Following the establishment of the IWC, the scientific community began to show a serious interest in whales. Though census methods in the early years were (and in many cases still are) unreliable, the scientific studies necessary to support quota negotiations between IWC members soon indicated that the present catch levels were dangerously high. And as more nations joined the IWC and participated in the Antarctic harvests, the need for regulation became evident. Norway's prominent - and profitable - position in the southern polar seas 
was no longer sacred. The economics of whaling would eventually collapse.

The fleets of the major whaling nations were becoming older. Most vessels were built before the war, some  were still steam powered. Years of voyaging in the harsh Antarctic waters had taken its toll on these vessels, and yet the economic prospects in the fifties and early sixties hardly inspired shipowners to invest in building new fleets.

For shipowners like Anders Jahre, it was a matter of economics - to continue whaling with existing ships until history said it was time to stop. To harvest as many whales as possible, whilst there was still the opportunity and the marketplace.

Whaling in the Antarctic reached its peak in 1962, following which the IWC introduced stricter and smaller quotas. From the winter season of 1964, the IWC introduced a ban on catching the blue whale in Antarctic waters. Norway and Japan complied, whilst USSR took 20 whales.

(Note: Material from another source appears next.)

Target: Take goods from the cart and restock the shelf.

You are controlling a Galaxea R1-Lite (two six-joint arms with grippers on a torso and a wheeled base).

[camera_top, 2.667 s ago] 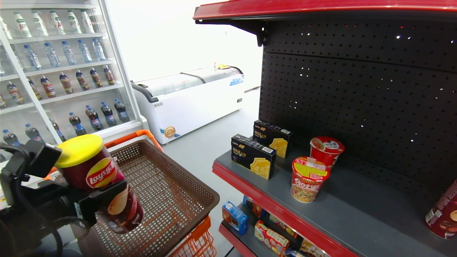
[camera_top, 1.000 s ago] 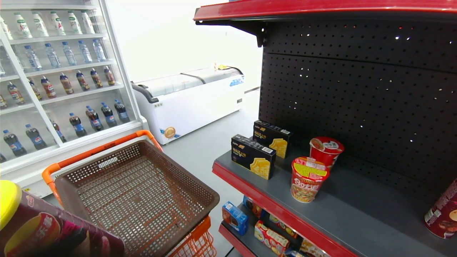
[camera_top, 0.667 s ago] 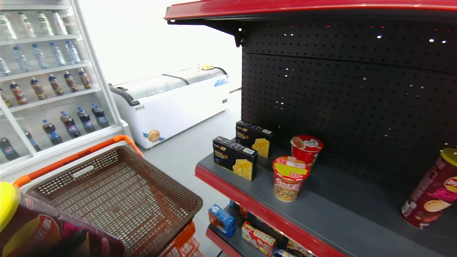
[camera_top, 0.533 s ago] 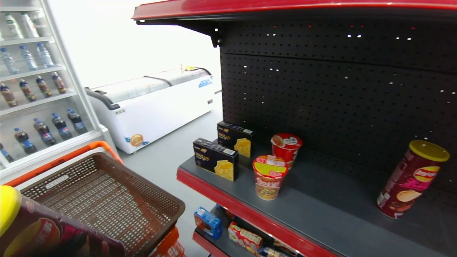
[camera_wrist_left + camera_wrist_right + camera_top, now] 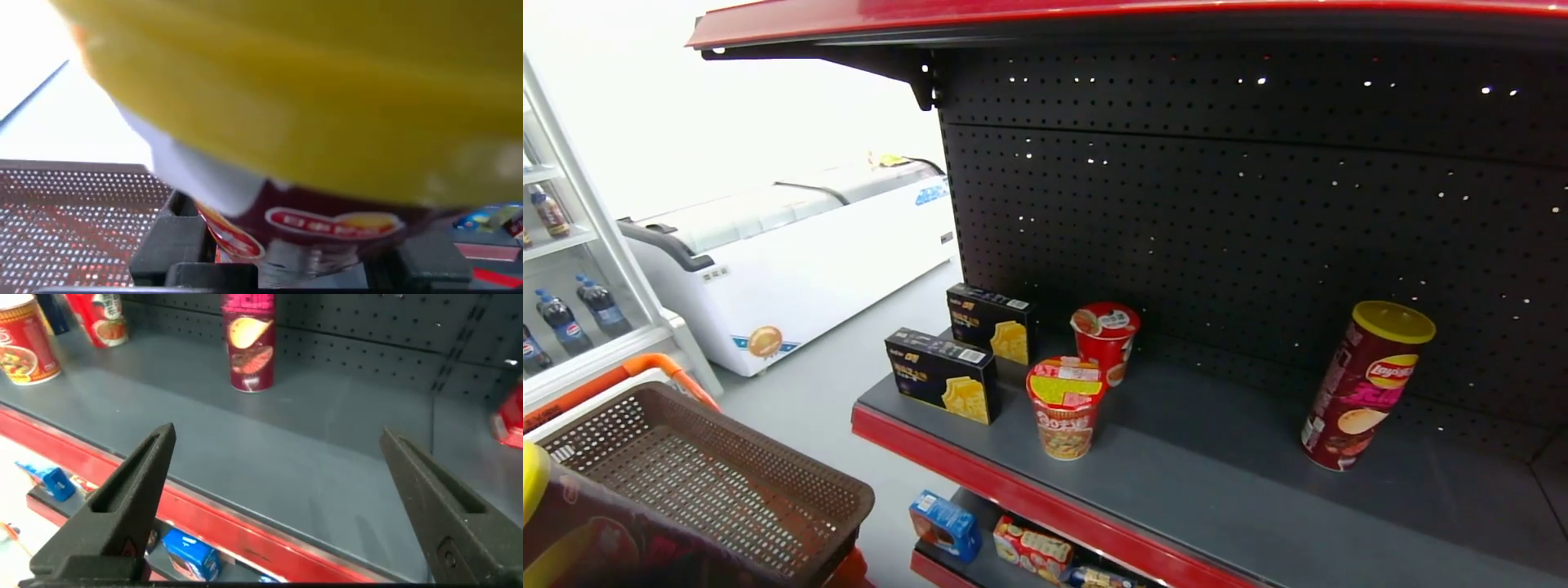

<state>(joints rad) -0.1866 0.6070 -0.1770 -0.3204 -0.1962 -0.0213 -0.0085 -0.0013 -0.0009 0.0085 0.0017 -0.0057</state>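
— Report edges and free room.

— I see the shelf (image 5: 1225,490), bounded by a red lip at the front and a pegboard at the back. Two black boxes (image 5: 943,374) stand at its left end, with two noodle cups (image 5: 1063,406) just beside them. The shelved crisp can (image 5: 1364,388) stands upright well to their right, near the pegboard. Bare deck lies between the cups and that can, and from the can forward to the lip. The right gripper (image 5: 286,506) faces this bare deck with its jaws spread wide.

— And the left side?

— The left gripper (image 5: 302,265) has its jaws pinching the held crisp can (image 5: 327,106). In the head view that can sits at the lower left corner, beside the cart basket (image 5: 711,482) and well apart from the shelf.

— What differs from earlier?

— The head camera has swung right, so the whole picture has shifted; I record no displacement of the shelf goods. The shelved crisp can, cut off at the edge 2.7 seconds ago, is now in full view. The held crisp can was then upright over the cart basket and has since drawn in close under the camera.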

By the mid to late sixties, whaling and the fate of the great whales was becoming a public issue, and a series of protest organisations with environmental or animal welfare platforms adopted the whale's cause. Sea mammals - particularly whales and seals, proved to be "sexy" - symbols of the natural world which were eminently suitable for mobilising public opinion. By the mid seventies most nations had a considerable "Save the whale" lobby.

In 1982, the IWC agreed on a total international ban on commercial whaling. Canada walked out of the IWC in protest, and has not yet rejoined. Iceland took a similar stand in 1992. Today, two of the countries in the Northern hemisphere with long traditions for whaling remain outside the IWC.

The IWC has achieved a drastic reduction in commercial whaling worldwide, though not without considerable differences of opinion between member states. Japan continues to hunt whales in the southern hemisphere for ostensibly scientific purposes. Norway, whose long tradition for whaling in home waters was almost extinguished by zero quotas, decided in 1993 to continue hunting minke whale under the IWC protest clause, whereby member nations can lodge a protest and continue or resume whaling whilst the commission attempts to resolve the issue. As yet, this issue remains unresolved.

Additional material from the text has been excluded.